LATIN AMERICAN POLICY

U.S. needs new thinking for Latin American policy

 

cmeacham@csis.orgAND R.EVAN ELLISEllisR9@ndu.edu

The United States’ hesitant response to the events currently underway in Venezuela highlights a continuing difficulty of U.S. policy towards the region: a dearth of new ideas.

While some of the brightest minds in the United States have spent the last decades wrestling with the Middle East and the war on terrorism, it is difficult to remember the last time the U.S. government articulated a compelling vision about our Latin American neighbors. There is no other part of the world whose fate is more intertwined with the United States, from the millions of immigrants in the United States with family in the region, to U.S. companies which sell their products to Latin Americans.

It is difficult to think of another power that has spent so little time thinking about neighbors so critical to its own prosperity, while spending so much time, money and creativity on problems so distant. For more than a century, Latin America was ancillary to an Atlantic-centered world dominated by the U.S. and Europe.

The region was a tapestry of contrasts between the cities and the neglected countryside. Even the internal wars and social conflicts which tore Latin America apart during the Cold War were part of an “Atlantic-centered” world, shaped by a struggle between Western democratic capitalism, and a westernized version of communism.

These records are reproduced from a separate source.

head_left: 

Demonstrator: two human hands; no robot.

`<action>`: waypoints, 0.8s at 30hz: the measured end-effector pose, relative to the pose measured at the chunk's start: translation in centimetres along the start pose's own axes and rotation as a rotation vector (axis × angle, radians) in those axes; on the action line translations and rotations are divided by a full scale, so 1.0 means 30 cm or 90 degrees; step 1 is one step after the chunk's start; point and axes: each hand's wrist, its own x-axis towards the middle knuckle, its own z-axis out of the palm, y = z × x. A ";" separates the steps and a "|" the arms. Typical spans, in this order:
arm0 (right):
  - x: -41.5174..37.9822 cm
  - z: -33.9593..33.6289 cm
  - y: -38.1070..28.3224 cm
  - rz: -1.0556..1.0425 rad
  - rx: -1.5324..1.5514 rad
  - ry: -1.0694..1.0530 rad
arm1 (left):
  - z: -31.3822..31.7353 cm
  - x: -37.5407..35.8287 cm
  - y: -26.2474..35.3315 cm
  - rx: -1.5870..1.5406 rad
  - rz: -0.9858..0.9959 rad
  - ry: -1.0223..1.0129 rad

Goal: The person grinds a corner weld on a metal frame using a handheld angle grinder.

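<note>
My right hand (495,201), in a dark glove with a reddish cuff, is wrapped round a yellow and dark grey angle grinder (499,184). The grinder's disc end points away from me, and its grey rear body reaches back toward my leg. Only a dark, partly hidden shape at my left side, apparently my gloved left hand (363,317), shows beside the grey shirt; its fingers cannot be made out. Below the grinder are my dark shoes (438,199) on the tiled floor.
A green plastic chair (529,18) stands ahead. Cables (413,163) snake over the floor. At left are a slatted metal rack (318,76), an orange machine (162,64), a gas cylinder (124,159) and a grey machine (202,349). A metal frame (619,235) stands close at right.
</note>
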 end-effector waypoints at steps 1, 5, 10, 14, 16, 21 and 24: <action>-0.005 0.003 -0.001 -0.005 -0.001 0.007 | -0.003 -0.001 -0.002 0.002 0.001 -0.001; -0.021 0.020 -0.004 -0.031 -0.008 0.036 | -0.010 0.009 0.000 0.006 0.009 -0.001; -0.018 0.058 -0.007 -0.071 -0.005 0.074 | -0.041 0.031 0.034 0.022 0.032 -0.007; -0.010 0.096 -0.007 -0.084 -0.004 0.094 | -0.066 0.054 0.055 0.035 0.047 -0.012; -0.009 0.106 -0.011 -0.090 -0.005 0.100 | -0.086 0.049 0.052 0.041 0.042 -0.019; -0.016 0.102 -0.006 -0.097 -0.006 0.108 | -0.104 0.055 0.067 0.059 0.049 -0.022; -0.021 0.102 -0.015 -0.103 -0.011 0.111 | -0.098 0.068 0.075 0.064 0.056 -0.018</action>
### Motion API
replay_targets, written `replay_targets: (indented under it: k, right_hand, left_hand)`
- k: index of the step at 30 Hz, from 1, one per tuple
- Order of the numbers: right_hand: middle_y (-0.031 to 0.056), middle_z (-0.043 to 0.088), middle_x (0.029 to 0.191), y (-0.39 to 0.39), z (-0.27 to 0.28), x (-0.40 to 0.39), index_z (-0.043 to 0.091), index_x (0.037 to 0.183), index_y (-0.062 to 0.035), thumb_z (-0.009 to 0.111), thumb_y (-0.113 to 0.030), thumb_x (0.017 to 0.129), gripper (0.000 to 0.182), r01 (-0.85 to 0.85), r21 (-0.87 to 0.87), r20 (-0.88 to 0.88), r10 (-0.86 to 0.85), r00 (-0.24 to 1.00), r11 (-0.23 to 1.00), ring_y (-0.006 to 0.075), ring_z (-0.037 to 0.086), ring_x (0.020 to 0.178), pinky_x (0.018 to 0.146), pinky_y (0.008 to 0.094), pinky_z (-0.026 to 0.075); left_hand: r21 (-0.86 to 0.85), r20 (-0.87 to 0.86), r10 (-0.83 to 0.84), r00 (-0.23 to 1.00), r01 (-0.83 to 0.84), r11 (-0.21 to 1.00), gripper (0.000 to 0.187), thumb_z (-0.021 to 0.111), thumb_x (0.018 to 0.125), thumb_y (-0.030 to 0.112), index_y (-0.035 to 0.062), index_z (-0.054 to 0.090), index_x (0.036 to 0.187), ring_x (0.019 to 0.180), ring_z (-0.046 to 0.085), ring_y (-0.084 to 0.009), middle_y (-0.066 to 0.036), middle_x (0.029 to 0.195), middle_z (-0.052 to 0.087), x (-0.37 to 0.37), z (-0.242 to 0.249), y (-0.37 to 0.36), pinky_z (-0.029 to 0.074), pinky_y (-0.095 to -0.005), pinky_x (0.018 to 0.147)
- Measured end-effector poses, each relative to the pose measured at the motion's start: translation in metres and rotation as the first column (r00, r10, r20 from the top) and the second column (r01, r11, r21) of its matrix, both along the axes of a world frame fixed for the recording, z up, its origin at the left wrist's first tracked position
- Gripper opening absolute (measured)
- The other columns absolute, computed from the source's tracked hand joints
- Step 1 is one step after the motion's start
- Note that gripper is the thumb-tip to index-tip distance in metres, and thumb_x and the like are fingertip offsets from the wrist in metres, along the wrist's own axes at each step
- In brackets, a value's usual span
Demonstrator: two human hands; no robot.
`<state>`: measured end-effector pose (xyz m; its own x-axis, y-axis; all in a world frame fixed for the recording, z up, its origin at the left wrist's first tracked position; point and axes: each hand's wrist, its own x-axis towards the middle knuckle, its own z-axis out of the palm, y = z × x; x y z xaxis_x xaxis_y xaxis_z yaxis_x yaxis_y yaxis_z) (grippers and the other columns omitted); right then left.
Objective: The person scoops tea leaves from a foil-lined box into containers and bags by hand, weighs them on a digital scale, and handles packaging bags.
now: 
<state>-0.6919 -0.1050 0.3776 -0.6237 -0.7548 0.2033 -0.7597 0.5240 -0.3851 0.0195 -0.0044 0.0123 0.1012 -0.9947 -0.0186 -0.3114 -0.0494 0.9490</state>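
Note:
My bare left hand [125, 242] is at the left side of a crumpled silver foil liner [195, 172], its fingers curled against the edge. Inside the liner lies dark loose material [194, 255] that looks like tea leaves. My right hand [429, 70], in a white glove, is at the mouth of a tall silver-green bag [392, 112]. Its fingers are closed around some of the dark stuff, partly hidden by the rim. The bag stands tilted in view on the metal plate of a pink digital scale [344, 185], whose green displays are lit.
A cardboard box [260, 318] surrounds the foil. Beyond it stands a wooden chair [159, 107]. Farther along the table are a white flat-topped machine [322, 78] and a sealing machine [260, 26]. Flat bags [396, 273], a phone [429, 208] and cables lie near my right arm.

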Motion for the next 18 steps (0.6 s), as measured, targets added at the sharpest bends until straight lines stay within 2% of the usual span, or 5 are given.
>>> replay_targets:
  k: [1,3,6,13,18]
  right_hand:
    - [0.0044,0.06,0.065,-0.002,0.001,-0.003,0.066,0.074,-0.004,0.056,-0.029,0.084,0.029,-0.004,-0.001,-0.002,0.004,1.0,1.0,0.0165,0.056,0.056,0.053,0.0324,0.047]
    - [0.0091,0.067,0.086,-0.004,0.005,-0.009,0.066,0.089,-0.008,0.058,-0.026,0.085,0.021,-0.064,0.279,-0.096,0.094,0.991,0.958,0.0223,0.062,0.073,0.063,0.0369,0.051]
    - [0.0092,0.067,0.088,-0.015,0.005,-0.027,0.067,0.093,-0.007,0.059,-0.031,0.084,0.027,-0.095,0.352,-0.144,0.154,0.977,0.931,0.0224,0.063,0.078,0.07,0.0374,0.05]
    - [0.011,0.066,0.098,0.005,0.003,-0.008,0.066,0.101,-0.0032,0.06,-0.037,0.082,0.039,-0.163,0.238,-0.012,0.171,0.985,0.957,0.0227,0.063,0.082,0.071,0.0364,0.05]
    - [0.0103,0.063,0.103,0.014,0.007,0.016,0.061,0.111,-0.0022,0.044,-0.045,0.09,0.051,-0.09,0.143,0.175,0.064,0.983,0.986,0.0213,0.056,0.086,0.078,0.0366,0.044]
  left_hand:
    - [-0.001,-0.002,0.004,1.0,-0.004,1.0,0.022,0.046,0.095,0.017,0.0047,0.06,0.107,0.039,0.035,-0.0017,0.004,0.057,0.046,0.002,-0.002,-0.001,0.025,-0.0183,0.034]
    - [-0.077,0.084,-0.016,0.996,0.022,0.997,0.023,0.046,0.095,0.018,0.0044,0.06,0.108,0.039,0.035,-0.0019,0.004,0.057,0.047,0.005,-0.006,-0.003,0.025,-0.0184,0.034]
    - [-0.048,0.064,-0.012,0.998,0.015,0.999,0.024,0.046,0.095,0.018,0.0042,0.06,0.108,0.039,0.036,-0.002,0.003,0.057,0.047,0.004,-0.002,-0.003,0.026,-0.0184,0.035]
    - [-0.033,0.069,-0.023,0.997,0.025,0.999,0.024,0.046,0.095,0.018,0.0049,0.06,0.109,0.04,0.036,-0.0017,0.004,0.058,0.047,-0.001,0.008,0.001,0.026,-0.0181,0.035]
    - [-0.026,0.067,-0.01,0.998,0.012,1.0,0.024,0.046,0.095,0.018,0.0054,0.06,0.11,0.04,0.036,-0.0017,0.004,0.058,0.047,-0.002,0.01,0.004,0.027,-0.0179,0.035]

But, in less than a generation, the “globalization” of Latin America has changed each of these dynamics and choices. As most of Latin America thrusts into the broader world economy and embraces the telecommunications and Internet revolutions, no one to our south is truly “off the grid.”

The dichotomy between those “plugged in” to modernity, and those unseen, is breaking down, even if the inequalities associated with it persist. Today, the street vendor in Mexico City can be in daily contact via prepaid cell phone with family in Chiapas, and an immigrant from El Salvador in Washington, D.C., can send money to her mother and video chat with her daughter in San Vicente.

In addition to the “cellphone-smartphone-Facebook-Twitter” revolution, the region’s immersion into the “Community of the Pacific” has changed where its leaders and populations put their attention. New patterns of trade with the Chinese and other Asian countries, has fed the commodity boom, and with it changed the region profoundly. Today, Latin America is China’s second-largest overseas investment destination after Europe, and ranks among the leading export markets for much of the region.

The new economy of the Pacific means new options for Latin America, and challenges for which the U.S. has no playbook. While democracy, justice and human rights remain paramount, the U.S. needs new thinking to address the circumstances of the region today. A contemporary approach to the region should include:

•  Focus on the new “Pacific Community.” The U.S. should work to ensure that this new center of global economic vitality is shaped by principles that will ensure its stability and prosperity, regulatory transparency, free trade, and respect for physical and intellectual property. It should support and encourage new regional groupings embodying these values such as the Pacific Alliance, and join those in Asia aspiring to the same through initiatives such as the Trans-Pacific Partnership (TPP).

•  Embrace a comprehensive Immigration Policy. The United States is intimately connected to the region through the millions of Americans of Latin American descent with families there. A U.S. immigration policy grounded in the rule of law, but recognizing that the millions currently lacking legal status are part of our extended family, is a powerful way to demonstrate the cultural bond that the United States shares with Latin America, as well as the sincerity, respect for and compassion towards its people.

•  Presidential level advocacy. For the United States to convince Latin American countries of its commitment to the region, the message must come consistently from the top. The president must develop personal relationships with those leaders trying to propel their countries forward.

Our regional partners must know that we understand how the region is changing, and that we want to partner as equals, with those willing to partner with us. However, a modern day partnership must not only be raised at Latin American summits or “Latino” forums around the U.S., but also during the day-to-day work of a U.S. government equipped to help, but perceived to lack foresight, or to be too distracted to notice or care about the region.

Carl Meacham is director of the Americas Program at the Center for Strategic and International Studies. R. Evan Ellis is associate professor at the National Defense University.